Dans ce 20e roman, Amélie Nothomb nous plonge au coeur du Nevada. A Las Vegas où il n'est pas seulement question de casinos mais ici de magie. L'histoire pose donc Joe, adolescent de 14 ans, magicien précoce et surdoué. Ainsi que Norman, son maître et mentor. De tours de cartes aux illusions provoquées par la prise de LSD dans une ville éphémère du désert, Tuer le père est l'histoire d'une quête. Intérieure et viscérale, en atteste le rouge sang qui orne la couverture -d'un effet dramatique absolument exagéré-.

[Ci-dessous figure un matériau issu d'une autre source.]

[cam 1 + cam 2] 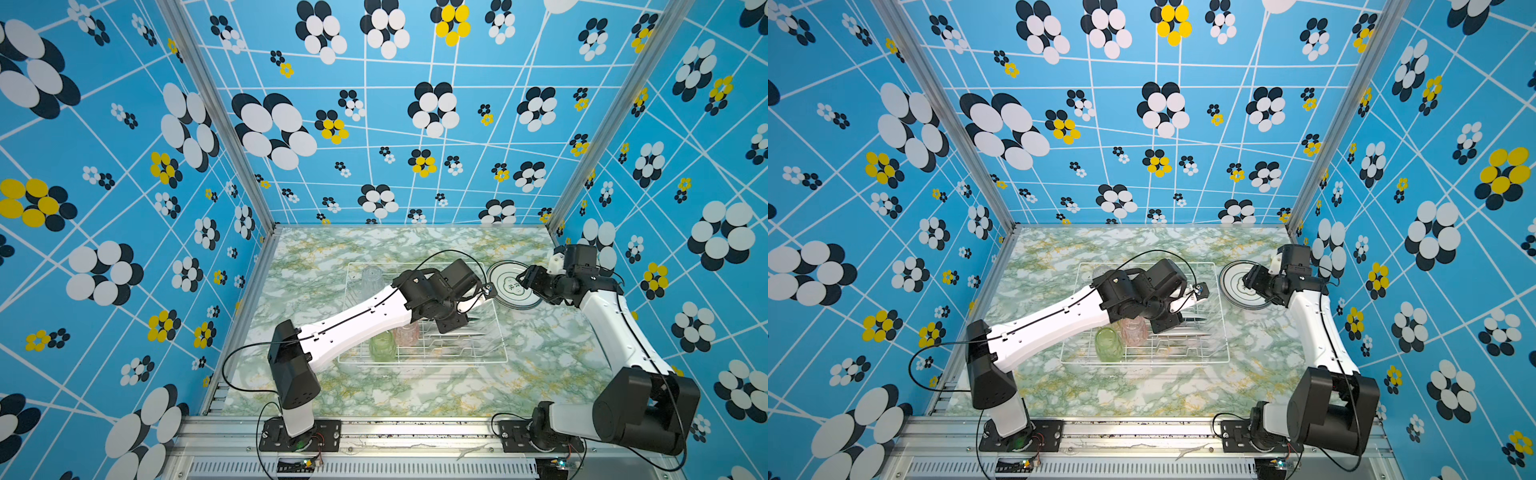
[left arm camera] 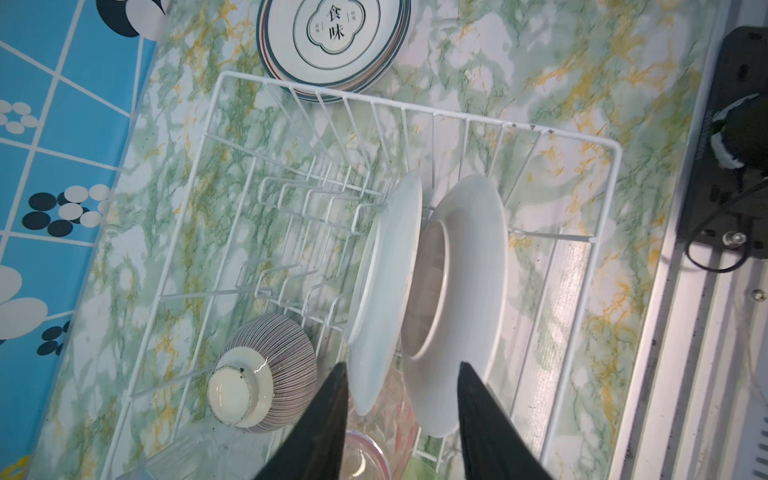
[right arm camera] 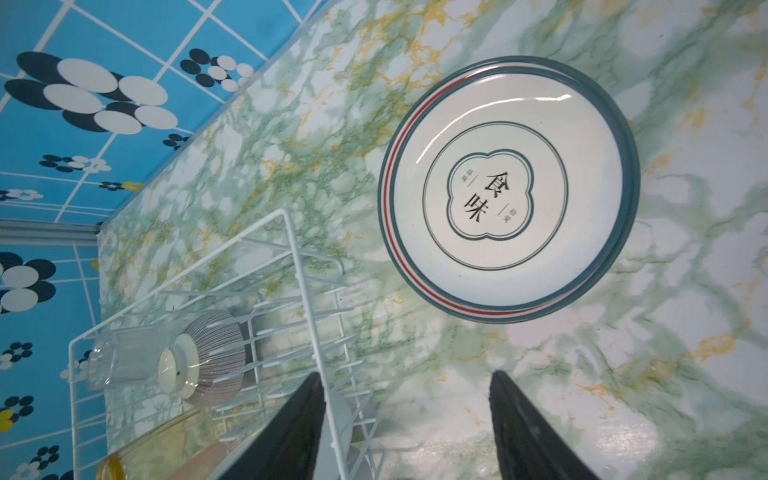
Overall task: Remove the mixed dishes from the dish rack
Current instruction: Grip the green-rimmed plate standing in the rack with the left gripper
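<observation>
The left end effector (image 2: 401, 368) sits open around two racked plates (image 2: 386, 270). The right end effector (image 3: 406, 374) hangs wide and empty.

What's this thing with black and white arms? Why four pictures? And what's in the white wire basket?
It's a robot with two arms, a left arm and a right arm, fixed to a marbled table. Two pictures look down from above, side by side. The other two come from a small camera on each wrist, so black fingers poke in. The basket is a dish rack. Inside are an upside-down striped bowl, a green tumbler, a pink tumbler, a clear tumbler and two white plates standing on edge. The left gripper is open around those plates. The right gripper is open and holds nothing; near it a stack of printed plates lies on the table beside the rack.
</observation>
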You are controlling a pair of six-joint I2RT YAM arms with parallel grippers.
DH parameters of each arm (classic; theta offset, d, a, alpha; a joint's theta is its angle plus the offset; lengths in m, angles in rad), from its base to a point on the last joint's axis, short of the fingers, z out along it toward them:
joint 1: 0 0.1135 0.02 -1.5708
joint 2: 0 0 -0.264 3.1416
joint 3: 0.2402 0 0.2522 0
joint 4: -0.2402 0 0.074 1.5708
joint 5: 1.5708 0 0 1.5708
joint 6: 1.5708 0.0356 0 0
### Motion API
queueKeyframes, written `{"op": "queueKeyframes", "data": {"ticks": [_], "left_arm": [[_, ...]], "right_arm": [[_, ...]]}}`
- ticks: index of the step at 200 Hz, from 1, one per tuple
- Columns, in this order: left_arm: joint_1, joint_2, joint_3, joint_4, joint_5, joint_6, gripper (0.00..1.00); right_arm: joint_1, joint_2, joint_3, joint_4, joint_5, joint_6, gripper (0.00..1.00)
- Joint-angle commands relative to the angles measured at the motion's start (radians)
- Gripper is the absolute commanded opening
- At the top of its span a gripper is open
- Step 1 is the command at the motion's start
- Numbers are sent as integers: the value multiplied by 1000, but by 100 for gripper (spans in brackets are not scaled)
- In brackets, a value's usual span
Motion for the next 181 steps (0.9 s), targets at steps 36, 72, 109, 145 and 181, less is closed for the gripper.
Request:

Amélie Nothomb est une formidable conteuse. Une amoureuse des mots dont elle abuse jusqu'à plus soif. Elle partage avec d'autres rares cette capacité extraordinaire de savoir créer des personnages improbables mais vrais. Mais ce qui m'étonne chaque année un peu plus c'est son sens de la fin. Toujours anticipées, toujours atypiques, les conclusions d'Amélie Nothomb sont d'une originalité presque brutale. Tuer le père ne déroge pas à la règle. Et ne serait-ce que pour la façon dont est amené cet épilogue, le roman mérite d'être lu.
Nous voici donc avec de chouettes personnages et une conclusion imprévisible. Reste donc à meubler entre les deux. Malheureusement c'est ici que les choses se gâtent. Car malgré toute sa bonne volonté Amélie Nothomb ne parvient pas dans un roman aussi court à faire vivre suffisamment son récit. Cette quasi nouvelle égrène les poncifs du complexe d'Oedipe pages après pages. Amélie mâche, mâche et mâche encore, n'en reste qu'une bouillie plutôt insipide. Freud dégouline de l'ouvrage et ne laisse aucune place au rythme dans ce roman. Pas de place pour grand chose d'ailleurs, puisqu'en un espace aussi restreint, il faut ancrer les idées, les choses sont dites et redites. C'est tout de même assez dommage en 150 pages de parvenir à se paraphraser. On se retrouve aux prises avec une Amélie à l'écriture automatique, bien dans son chapeau qui écrit comme elle sait le faire, sans plus flirter avec la mise en danger de son style qu'avec l'originalité.
Tuer le père n'est en fin de compte pas un mauvais roman. Il chagrine simplement, pour ce qu'il présage des futures oeuvres de son auteur.